Aber die Katholikentags-Macher müssen zur Kenntnis nehmen, dass sich die Diskussionen rund um das Münchner Gutachten zur Aufarbeitung sexuellen Missbrauchs nicht positiv auf die Gesamtstimmung auswirken. "Wir werden eingemeindet", heißt es in Stuttgart. Dabei versteht sich das Treffen als der Ort, an dem Probleme offen und konstruktiv besprochen und analysiert werden können.
Wer spricht, ist noch unklar
Offen ist, wer bei Podien und Foren sprechen soll. Das hängt damit zusammen, dass das hochkarätige bundespolitische Personal erst nach der Regierungsbildung angefragt werden konnte. Hinzu kommt - auch hier heißt das Stichwort Corona -, dass unklar ist, ob und aus welchen Ländern Gäste einreisen dürfen. Der württembergischen Diözese sind ihre weltweiten Kontakte wichtig. Ob sich dieses Interesse in physische Präsenz der Partner umsetzen lässt, bleibt abzuwarten.

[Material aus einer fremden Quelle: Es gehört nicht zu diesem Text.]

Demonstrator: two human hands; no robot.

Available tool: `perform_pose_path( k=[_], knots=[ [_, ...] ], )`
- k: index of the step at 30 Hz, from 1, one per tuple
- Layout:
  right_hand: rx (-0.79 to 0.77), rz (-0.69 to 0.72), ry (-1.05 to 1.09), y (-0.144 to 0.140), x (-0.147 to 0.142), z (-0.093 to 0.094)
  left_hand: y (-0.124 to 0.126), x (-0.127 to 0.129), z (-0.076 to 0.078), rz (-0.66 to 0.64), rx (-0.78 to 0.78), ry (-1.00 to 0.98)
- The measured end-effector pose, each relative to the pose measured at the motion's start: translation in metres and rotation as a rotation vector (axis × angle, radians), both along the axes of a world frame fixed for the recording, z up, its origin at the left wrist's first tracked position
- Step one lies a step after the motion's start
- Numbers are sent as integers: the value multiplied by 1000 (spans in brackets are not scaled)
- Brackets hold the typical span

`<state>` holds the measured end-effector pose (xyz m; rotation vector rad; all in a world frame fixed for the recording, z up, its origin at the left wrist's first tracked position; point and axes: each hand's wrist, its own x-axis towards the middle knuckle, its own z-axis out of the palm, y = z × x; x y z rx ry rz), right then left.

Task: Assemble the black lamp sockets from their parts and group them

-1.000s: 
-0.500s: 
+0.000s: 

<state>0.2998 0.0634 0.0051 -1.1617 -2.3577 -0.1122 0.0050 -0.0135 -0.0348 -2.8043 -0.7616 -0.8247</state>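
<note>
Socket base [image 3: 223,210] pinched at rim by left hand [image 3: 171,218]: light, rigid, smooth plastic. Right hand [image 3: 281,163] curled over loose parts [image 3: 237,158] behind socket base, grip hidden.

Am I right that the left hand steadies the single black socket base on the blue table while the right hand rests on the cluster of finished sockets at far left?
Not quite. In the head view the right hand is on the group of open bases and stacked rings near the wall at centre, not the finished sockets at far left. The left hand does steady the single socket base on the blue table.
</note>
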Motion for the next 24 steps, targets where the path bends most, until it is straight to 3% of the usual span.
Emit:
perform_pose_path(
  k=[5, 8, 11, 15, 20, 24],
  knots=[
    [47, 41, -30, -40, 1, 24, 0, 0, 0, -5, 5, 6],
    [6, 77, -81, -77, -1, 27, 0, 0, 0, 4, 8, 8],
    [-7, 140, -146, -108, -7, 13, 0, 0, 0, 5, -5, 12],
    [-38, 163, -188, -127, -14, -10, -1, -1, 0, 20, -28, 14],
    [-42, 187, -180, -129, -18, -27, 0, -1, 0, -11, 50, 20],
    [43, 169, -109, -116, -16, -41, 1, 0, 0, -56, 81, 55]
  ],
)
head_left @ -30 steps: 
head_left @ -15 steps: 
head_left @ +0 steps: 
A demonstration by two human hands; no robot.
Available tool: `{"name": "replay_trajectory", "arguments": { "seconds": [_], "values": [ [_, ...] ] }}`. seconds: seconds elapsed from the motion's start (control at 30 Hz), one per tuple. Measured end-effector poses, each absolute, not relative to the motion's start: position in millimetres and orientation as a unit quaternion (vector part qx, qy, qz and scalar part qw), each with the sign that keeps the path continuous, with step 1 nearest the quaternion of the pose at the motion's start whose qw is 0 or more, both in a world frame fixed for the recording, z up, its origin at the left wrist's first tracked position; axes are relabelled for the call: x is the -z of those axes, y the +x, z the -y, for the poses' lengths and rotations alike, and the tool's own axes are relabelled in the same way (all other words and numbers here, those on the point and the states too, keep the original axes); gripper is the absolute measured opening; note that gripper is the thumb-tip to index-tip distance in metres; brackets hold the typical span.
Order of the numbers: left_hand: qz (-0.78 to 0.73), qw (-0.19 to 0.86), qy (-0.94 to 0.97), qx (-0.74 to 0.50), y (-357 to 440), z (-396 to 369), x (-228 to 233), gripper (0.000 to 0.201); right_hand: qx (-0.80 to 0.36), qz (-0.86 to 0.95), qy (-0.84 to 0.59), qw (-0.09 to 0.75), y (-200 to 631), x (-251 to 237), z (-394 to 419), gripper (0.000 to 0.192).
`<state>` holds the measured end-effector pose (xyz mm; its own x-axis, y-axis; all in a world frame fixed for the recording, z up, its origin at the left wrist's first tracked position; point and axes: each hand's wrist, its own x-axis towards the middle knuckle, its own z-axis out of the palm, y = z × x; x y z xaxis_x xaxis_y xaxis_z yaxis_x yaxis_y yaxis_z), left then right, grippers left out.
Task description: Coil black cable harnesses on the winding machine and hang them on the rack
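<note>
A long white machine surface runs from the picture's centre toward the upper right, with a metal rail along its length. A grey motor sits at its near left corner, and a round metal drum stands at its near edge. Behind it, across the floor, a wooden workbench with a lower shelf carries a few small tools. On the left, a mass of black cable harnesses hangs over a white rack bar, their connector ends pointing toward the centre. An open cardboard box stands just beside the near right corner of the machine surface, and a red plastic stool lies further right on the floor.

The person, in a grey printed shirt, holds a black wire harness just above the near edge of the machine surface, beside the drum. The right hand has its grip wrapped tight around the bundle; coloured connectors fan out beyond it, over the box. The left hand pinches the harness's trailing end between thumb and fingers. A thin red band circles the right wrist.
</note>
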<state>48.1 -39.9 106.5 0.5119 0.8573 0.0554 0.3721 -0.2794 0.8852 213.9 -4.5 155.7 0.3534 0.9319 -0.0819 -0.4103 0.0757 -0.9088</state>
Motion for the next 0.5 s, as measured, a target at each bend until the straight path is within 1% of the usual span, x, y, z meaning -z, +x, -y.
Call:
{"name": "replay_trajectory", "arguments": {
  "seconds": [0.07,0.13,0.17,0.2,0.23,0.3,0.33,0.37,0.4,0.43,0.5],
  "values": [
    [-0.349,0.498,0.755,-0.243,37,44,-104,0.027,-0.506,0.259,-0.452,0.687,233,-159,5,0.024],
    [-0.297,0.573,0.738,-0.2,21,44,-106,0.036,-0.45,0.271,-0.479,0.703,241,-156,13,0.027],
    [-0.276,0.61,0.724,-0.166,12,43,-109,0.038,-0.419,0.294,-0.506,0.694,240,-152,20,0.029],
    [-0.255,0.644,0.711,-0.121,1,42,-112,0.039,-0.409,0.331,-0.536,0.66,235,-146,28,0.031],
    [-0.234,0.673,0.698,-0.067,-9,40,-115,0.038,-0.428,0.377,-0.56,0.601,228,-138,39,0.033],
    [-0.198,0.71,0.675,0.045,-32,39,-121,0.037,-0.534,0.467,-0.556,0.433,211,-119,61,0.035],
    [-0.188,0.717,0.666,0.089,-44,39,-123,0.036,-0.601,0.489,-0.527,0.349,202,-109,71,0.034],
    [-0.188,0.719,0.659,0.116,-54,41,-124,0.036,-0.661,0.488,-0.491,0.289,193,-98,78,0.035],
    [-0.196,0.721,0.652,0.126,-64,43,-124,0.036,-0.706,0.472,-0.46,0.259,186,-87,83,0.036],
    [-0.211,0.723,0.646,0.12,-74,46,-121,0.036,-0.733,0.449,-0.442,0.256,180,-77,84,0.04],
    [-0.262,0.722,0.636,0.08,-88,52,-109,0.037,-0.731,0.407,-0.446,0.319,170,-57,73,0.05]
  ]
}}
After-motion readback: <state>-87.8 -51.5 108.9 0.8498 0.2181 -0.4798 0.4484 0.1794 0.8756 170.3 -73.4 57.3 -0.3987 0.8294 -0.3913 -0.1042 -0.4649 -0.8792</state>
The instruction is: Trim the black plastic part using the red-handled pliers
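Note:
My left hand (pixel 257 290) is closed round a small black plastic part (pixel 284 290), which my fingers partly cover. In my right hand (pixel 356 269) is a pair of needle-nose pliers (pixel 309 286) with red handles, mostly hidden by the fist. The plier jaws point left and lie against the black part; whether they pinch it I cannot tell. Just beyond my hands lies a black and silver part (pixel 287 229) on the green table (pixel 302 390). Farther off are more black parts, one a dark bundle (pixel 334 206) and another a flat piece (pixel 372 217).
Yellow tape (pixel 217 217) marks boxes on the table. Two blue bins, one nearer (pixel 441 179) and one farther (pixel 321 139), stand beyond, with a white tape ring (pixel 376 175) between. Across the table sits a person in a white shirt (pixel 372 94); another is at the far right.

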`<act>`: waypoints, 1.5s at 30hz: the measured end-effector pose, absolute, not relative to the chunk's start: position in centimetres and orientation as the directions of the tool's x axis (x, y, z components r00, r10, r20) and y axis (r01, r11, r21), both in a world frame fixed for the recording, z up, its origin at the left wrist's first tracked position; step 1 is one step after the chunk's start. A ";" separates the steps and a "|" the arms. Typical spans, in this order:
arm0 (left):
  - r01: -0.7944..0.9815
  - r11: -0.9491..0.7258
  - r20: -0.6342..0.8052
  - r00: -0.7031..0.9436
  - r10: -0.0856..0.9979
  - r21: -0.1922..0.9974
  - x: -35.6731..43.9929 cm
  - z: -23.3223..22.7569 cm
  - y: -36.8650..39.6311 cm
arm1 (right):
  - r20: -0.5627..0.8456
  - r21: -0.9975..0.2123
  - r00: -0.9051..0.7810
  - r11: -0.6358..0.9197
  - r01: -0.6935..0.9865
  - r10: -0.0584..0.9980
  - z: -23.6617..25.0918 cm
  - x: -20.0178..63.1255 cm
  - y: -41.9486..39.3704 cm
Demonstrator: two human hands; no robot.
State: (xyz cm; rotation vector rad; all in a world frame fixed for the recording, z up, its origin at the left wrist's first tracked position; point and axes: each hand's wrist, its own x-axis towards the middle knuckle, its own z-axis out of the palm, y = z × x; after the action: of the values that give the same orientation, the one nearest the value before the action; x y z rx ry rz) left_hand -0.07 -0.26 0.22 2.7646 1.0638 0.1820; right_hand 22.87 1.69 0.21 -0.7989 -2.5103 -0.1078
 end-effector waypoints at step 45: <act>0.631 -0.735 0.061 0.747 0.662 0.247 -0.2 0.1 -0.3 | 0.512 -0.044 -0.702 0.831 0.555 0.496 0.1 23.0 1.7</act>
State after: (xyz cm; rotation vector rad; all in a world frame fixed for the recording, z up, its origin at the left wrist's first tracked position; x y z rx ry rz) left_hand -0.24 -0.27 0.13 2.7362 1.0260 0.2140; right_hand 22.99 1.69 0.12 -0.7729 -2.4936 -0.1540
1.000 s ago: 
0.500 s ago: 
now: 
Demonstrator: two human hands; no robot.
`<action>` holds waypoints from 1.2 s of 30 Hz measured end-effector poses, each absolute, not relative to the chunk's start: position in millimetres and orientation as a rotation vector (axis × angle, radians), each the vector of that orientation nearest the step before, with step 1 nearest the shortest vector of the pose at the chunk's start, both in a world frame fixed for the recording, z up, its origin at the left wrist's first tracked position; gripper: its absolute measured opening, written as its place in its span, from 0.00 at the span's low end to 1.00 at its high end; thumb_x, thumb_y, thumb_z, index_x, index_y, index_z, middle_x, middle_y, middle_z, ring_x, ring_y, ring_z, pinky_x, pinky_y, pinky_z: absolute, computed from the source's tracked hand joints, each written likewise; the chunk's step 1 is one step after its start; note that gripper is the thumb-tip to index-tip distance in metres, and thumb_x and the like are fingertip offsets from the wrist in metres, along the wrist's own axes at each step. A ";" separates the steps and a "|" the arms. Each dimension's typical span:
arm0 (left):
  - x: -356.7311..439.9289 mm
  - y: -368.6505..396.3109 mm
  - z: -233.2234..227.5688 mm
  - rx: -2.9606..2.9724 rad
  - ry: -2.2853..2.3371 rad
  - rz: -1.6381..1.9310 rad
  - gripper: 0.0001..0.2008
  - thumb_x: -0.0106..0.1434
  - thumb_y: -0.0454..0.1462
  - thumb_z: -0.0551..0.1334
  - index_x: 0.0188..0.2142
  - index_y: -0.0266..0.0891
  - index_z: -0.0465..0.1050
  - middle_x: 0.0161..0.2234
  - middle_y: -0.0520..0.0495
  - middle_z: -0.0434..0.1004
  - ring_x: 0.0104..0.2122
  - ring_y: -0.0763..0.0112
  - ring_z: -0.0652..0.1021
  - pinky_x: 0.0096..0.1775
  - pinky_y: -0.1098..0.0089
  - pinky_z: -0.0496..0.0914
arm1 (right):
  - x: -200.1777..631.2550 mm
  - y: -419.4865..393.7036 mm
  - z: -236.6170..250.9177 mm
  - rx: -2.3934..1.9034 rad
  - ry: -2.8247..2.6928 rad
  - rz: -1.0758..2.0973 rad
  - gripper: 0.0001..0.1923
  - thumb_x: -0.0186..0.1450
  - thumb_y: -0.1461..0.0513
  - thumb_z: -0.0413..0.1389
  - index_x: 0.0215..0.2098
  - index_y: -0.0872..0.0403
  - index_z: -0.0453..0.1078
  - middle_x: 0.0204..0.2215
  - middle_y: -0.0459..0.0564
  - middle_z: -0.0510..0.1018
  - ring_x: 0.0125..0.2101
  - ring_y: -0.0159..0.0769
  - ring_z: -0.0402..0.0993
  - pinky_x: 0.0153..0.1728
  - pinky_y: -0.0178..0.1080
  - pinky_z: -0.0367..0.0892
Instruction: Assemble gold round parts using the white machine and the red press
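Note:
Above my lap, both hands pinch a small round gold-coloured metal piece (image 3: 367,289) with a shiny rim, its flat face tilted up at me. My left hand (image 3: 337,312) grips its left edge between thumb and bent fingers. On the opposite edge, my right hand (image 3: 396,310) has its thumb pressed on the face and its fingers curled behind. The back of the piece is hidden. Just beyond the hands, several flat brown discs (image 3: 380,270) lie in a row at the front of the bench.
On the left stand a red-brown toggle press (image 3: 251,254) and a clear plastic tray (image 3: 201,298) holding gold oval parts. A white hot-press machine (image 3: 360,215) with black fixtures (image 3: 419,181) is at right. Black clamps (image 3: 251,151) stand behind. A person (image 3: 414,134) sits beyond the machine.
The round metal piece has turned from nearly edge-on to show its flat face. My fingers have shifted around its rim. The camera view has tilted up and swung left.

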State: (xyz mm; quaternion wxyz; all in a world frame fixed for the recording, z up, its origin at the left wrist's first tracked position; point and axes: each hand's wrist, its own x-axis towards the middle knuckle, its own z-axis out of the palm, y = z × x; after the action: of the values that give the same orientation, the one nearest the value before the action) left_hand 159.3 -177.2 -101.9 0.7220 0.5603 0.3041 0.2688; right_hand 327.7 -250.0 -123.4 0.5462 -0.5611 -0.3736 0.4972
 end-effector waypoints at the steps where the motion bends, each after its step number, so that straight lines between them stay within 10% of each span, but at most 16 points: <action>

Am 7. März soll bei einer Pressekonferenz in Stuttgart das Programm vorgestellt werden. Mit dabei sein wollen neben Fürst die Präsidentin des Zentralkomitees der deutschen Katholiken (ZdK), Irme Stetter-Karp und Generalsekretär Marc Frings. Doch wie 100 Tage vor Beginn mit dem Unbill und den Fährnissen umgehen, die der Pandemie geschuldet sind? Was heißt das für die rund 1.500 geplanten Veranstaltungen? Die Antwort bleibt noch unbestimmt. Fürst sagt es so: "Der Katholikentag ist eine reale Hoffnung."